Wer sich in den USA mit Microsoft und Apple anlegen möchte, sollte massiv ins Marketing investieren. Sony wird deswegen mit einem rund 50 Mio. US-$ schweren Budget versuchen, seine Vita zum Release Ende Febuar öffentlichkeitswirksam zu positionieren.

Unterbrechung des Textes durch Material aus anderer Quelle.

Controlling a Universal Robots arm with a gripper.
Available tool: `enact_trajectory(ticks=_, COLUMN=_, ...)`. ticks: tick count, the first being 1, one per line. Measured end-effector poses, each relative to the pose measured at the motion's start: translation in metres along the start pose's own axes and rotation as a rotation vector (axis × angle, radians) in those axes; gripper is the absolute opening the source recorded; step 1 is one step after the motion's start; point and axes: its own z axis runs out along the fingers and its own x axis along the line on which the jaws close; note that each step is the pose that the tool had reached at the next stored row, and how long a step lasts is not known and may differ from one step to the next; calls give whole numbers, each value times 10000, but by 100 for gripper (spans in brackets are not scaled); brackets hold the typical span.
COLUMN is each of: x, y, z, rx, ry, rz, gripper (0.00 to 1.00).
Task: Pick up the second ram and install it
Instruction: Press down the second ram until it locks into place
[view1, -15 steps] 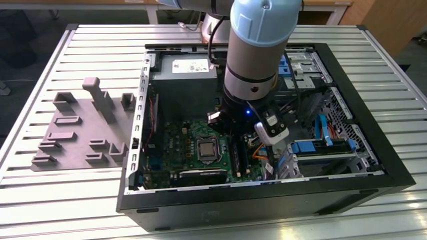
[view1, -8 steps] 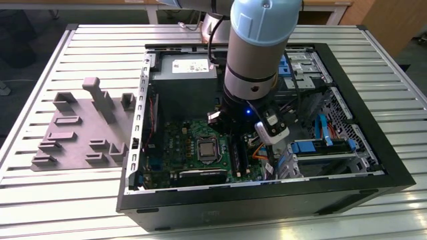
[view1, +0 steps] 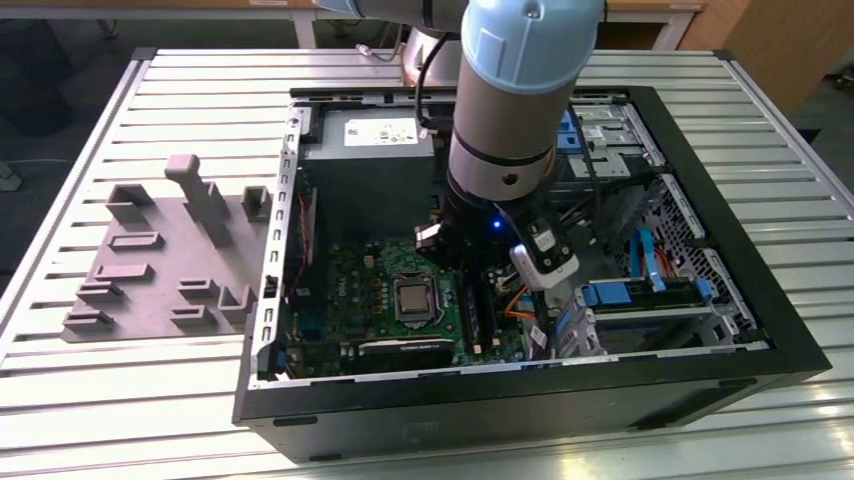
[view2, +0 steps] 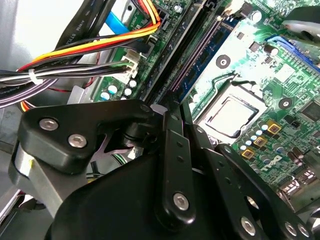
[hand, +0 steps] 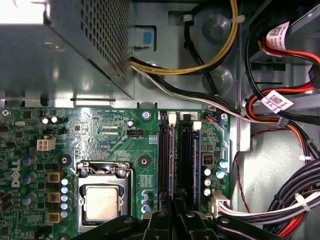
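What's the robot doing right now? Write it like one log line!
place: inside computer case | hand: low over motherboard slots | blue ram stick: in a slot

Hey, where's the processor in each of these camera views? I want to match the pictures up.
Exterior view: the processor sits on the green motherboard, to the exterior view's left of the memory slots.
First wrist view: the silver square in its metal frame, beside the memory slots.
Second wrist view: the same square, beside the slots.
Shared landmark: the long black memory slots.
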Motion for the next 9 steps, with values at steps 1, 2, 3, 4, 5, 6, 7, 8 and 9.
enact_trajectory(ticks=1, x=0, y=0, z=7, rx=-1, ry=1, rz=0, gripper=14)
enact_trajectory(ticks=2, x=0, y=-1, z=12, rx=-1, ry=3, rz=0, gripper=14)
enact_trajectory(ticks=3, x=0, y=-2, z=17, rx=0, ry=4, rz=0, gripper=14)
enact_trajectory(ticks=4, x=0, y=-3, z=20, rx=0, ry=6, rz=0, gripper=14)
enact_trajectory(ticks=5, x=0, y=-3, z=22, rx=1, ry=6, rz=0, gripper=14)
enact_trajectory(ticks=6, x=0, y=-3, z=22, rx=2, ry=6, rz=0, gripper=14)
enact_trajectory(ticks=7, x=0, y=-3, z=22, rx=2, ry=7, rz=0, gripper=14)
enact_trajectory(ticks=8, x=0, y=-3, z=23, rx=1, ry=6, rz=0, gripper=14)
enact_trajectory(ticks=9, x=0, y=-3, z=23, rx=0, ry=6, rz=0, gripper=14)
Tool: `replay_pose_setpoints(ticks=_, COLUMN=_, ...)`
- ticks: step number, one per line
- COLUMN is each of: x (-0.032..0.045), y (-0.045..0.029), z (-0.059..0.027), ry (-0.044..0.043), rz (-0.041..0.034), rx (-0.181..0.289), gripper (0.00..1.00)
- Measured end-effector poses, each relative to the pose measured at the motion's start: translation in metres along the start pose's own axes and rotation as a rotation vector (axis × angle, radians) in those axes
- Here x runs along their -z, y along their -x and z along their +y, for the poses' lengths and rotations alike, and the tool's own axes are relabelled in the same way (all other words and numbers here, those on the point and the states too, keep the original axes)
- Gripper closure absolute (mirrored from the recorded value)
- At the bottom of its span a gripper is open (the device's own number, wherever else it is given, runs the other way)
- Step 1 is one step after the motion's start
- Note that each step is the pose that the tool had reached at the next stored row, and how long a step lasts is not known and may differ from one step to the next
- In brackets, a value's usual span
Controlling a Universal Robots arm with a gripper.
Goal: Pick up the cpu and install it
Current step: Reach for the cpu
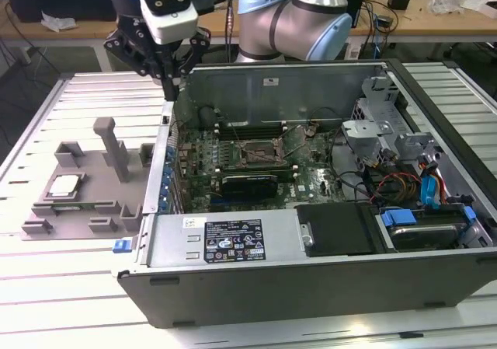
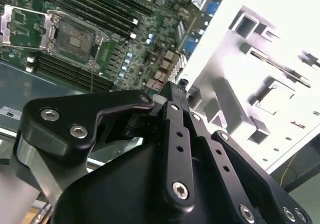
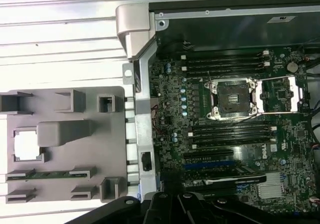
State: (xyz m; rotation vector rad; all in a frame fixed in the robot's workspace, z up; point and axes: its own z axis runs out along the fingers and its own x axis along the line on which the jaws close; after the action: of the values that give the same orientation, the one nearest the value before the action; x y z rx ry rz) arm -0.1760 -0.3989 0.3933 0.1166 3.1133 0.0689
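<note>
Slatted bench (image 1: 54, 287) holds your open case (image 1: 326, 287) and grey tray (image 1: 105, 209). Gripper (image 1: 171, 91) hangs over the case wall, claw pressed together, empty. cpu (image 1: 64, 184) sits in its tray recess, likely to locate the pick. Socket (image 1: 260, 153) is unlatched to receive it.

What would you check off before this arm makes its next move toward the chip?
1. cpu lying in its grey tray pocket: ok.
2. tool empty: ok, jaws together on nothing.
3. tool above the cpu: not ok, it hangs by the case wall.
4. socket empty, cover open: ok.
5. cpu corner mark matching socket: cannot tell.
</note>
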Motion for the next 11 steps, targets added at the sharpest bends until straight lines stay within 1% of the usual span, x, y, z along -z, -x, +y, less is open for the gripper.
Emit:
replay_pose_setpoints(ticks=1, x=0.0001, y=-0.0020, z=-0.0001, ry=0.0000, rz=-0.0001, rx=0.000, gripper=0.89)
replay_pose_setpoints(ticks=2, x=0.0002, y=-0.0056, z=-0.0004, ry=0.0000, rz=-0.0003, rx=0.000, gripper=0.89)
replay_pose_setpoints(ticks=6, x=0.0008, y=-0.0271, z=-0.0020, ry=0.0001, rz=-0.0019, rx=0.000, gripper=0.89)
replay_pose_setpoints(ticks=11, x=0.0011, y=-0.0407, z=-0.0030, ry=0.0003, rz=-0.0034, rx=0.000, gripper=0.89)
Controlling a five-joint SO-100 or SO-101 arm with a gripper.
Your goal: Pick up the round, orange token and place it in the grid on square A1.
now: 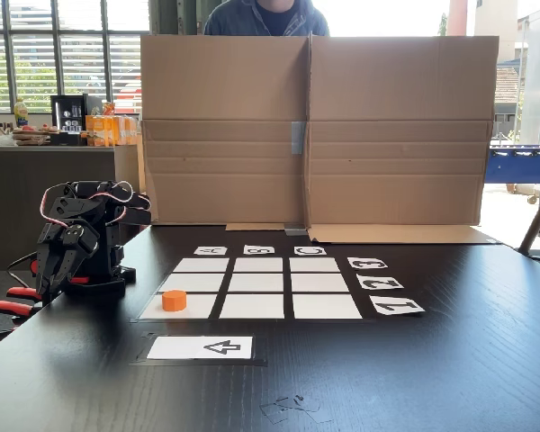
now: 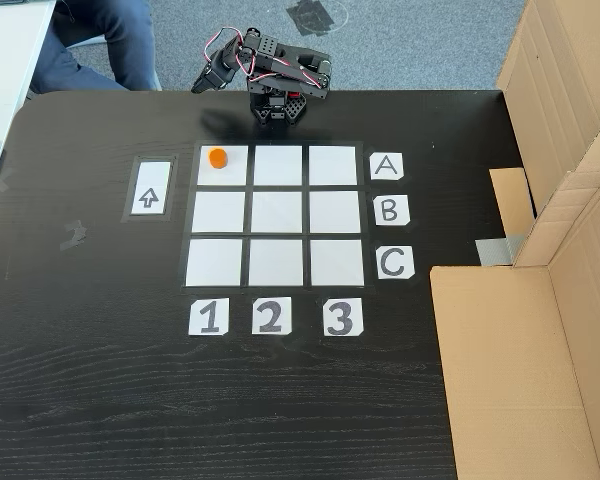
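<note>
We see a black wooden table (image 2: pixel 280 400) taking up most of both fixed views. A folded cardboard screen (image 1: pixel 315 126) stands across the upper middle of one fixed view and runs down the right edge of the other (image 2: pixel 550 250). Behind it, at the top centre, a person in a dark jacket (image 1: pixel 261 18) is partly visible, and crossed legs in dark trousers (image 2: pixel 100 40) show at the upper left of the view from above.

The grid (image 2: pixel 275 214) of nine white cells lies in the centre of the table. Label cards A, B, C (image 2: pixel 388 212) sit along its right side and cards 1, 2, 3 (image 2: pixel 268 316) below it in the view from above. To the left of the grid lies the white arrow card (image 2: pixel 151 188); in the low view it lies at the lower centre (image 1: pixel 201 347).

The black robot arm (image 1: pixel 76 238) is folded at the left of the low view and at the top centre (image 2: pixel 270 75) of the view from above. Its gripper (image 1: pixel 52 274) hangs down beside the base, off the grid; we cannot tell whether its jaws are apart or together.

The round, orange token (image 2: pixel 217 157) stands on square A1 (image 2: pixel 230 172), the top-left cell in the view from above, near that cell's upper left corner. In the low view the token (image 1: pixel 174 300) is in the lower-left cell (image 1: pixel 157 310).
</note>
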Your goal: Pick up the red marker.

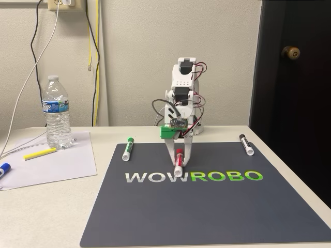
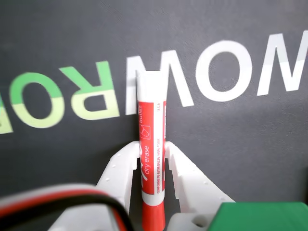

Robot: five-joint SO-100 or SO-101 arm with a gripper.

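Jaws (image 2: pixel 153 166) clamped on red marker (image 2: pixel 152 159); arm bent steeply down over dark mat (image 1: pixel 207 212)

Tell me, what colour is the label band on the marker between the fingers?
Red with white print, on the red marker; the wrist view shows it best.
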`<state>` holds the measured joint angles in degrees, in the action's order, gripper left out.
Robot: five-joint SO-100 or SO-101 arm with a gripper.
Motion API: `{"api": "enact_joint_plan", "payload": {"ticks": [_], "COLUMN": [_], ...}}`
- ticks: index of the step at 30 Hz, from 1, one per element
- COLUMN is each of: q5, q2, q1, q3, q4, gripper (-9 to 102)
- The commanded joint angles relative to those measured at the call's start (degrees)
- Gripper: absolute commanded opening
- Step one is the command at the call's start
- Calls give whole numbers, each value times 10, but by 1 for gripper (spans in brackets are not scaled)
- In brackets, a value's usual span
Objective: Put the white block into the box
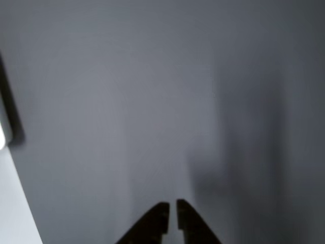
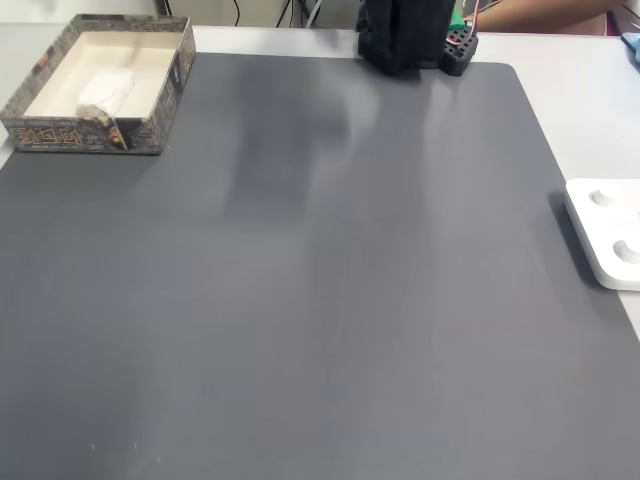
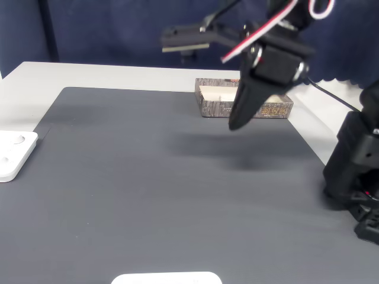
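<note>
Grey mat [image 2: 330, 300] covers the desk; above it hangs the tool [image 3: 235, 123], its 2 fingertips [image 1: 158, 213] nearly together and holding nothing. At the mat's far corner, the white block [image 2: 106, 88] lies inside the box [image 2: 60, 132].

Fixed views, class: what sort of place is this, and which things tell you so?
Probably a tabletop robot workbench in a lab or hobby room: a large grey mat covers a white table, the gripper hangs above it, and dark blue curtains hang behind.
</note>
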<state>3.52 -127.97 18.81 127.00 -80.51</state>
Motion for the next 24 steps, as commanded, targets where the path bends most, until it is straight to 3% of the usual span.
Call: {"api": "enact_joint_plan", "payload": {"ticks": [1,4,8,24], "q5": [-64,-126,-134,-132], "q2": [-75,-120,-170,-433], "q1": [-64,-103,-109,-108], "q3": [93,172,238,425], "q4": [64,101,137,133], "gripper": [-2,-2,-2,-2]}}
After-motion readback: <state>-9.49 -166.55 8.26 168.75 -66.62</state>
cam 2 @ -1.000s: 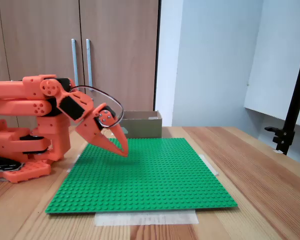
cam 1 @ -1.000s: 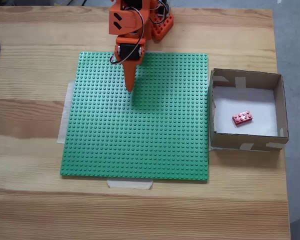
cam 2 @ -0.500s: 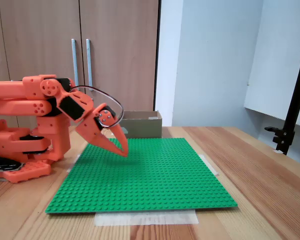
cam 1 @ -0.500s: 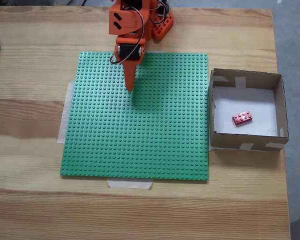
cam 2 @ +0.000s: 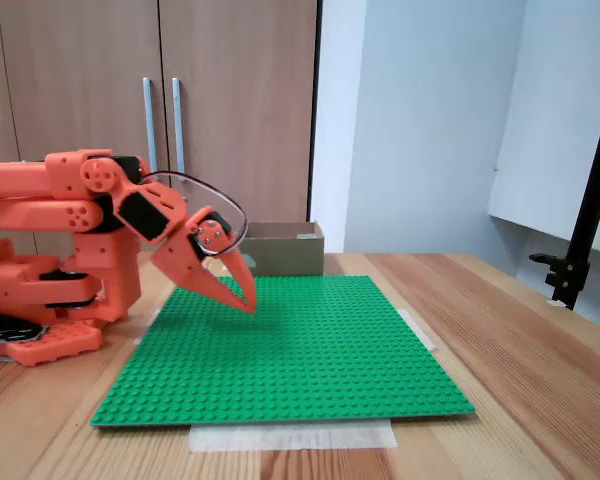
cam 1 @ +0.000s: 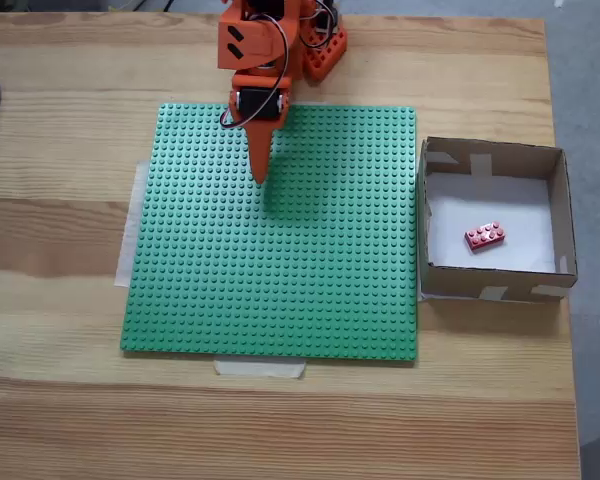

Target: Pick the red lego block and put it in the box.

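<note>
The red lego block (cam 1: 486, 235) was seen lying inside the box (cam 1: 560, 205) at the right of the frame. The gripper (cam 1: 261, 176), fingers together, was held over the green baseplate (cam 1: 280, 280) at upper centre.

Fixed view from above, facing straight down, moderately near: wooden table (cam 1: 70, 110) across the frame, green baseplate (cam 1: 270, 240) just left of centre, box (cam 1: 492, 222) at 3 o'clock, arm base at 12 o'clock. Fixed view from table height, facing level across the baseplate (cam 2: 290, 345), close: arm at 9 o'clock, box (cam 2: 280, 248) beyond the far edge near centre, cupboard doors (cam 2: 150, 110) behind. Shared by both fixed views: baseplate, arm, box, table.
</note>
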Robot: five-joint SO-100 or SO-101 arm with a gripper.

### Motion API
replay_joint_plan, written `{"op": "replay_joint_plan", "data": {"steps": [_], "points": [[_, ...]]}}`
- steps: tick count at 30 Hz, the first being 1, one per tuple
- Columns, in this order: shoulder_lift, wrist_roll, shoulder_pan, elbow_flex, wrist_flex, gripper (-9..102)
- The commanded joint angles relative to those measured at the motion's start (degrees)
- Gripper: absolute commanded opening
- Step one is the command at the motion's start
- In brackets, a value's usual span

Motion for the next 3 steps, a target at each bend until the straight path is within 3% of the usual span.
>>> {"op": "replay_joint_plan", "data": {"steps": [1, 3], "points": [[0.3, 0.3, 0.0, 0.4, -0.4, -1], [0.3, 0.3, 0.0, 0.4, -0.4, -1]]}}
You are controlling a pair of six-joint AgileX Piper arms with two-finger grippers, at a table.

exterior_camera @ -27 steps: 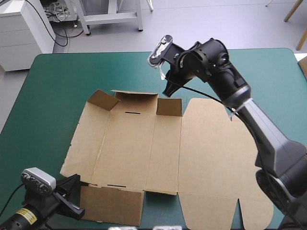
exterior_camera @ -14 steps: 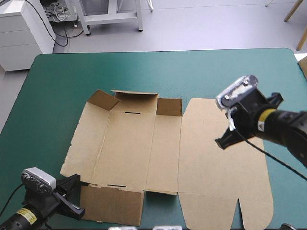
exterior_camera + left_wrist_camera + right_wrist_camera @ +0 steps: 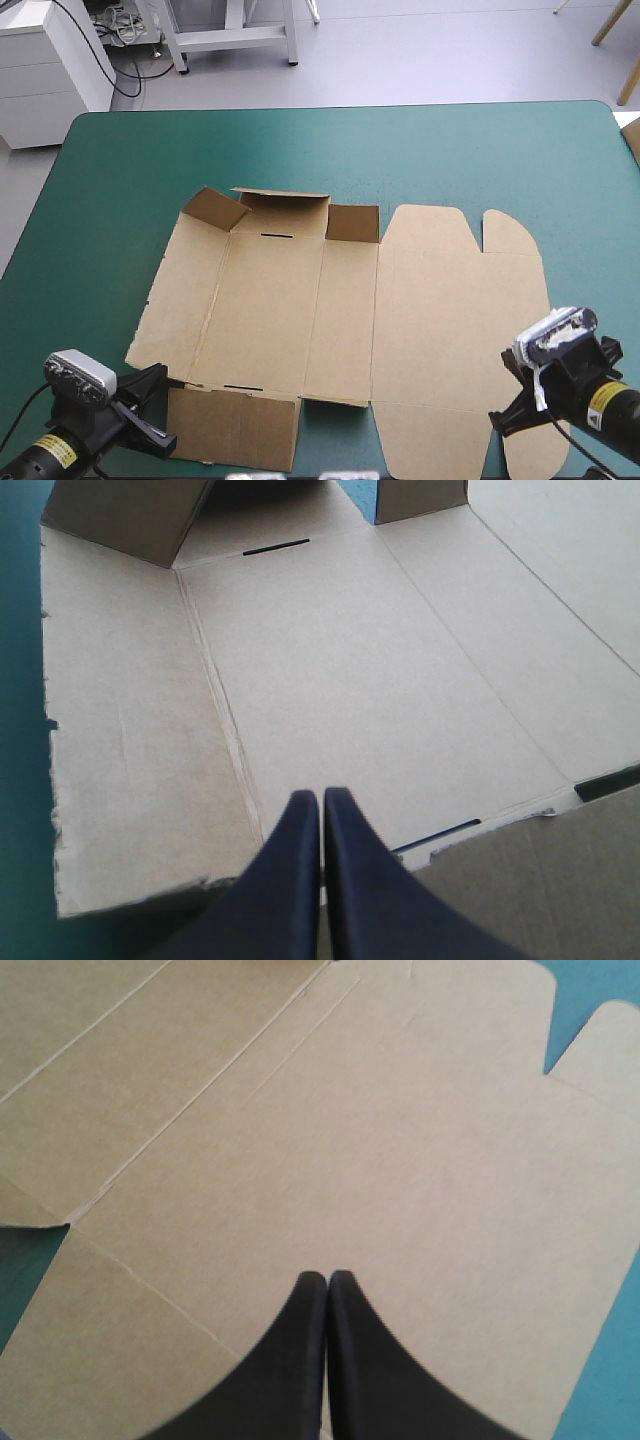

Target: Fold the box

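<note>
The brown box (image 3: pixel 340 330) lies mostly flat mid-frame on the teal-green table (image 3: pixel 120 180). Its long axis runs left to right, with raised flaps at upper left. My left gripper (image 3: pixel 150 405), lower left, and right gripper (image 3: pixel 505 415), lower right, are both pinched closed.

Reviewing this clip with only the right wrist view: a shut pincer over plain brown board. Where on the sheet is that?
Observer: The high view puts the right pincer at the box's near right corner.
Operator: Any walls raised yet?
Observer: Only along the far edge of the left half, where the far flaps stand up.
Operator: And the other arm?
Observer: The left pincer is shut, at the near left corner.
</note>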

Sony hat es generell schwer auf dem amerikanischen Markt. Die PS3 sah und sieht kein Land gegen die XBOX360 – und wird wahrscheinlich auch gegen das iPad einen schweren Stand haben. Vor allem wenn man bedenkt, dass die PSP in den USA völlig gefloppt ist. Mit dem Slogan „Never stop playing“ buhlt Sony nun um eine Zielgruppe unter 30 Jahren, die schon eine PlayStation3 besitzt. XBOX360-Gamer werden also rein marketingtechnisch von vorneherein nicht als potenzielle Kunden angesehen, was schon interessant bis fahrlässig ist.

TV-Spots, Online-Werbung, Facebook, Twitter…mit diesen Instrumenten will man es richten. Klingt erst einmal nicht ganz so überraschend. Bestimmt ist auch noch etwas geheim-virales auf youtube dabei. Ob mit diesem hohen Budget wirklich der amerikanische Markt gewonnen werden kann, bleibt abzuwarten. Wie auch eine Meldung zu der Zahl, die von Sony in Europa investiert wird. Hier stehen die Chancen auf einen Erfolg weitaus besser, auch wenn die Marktdurchdringung sicherlich nicht annähernd Japan´s Werte erreichen wird.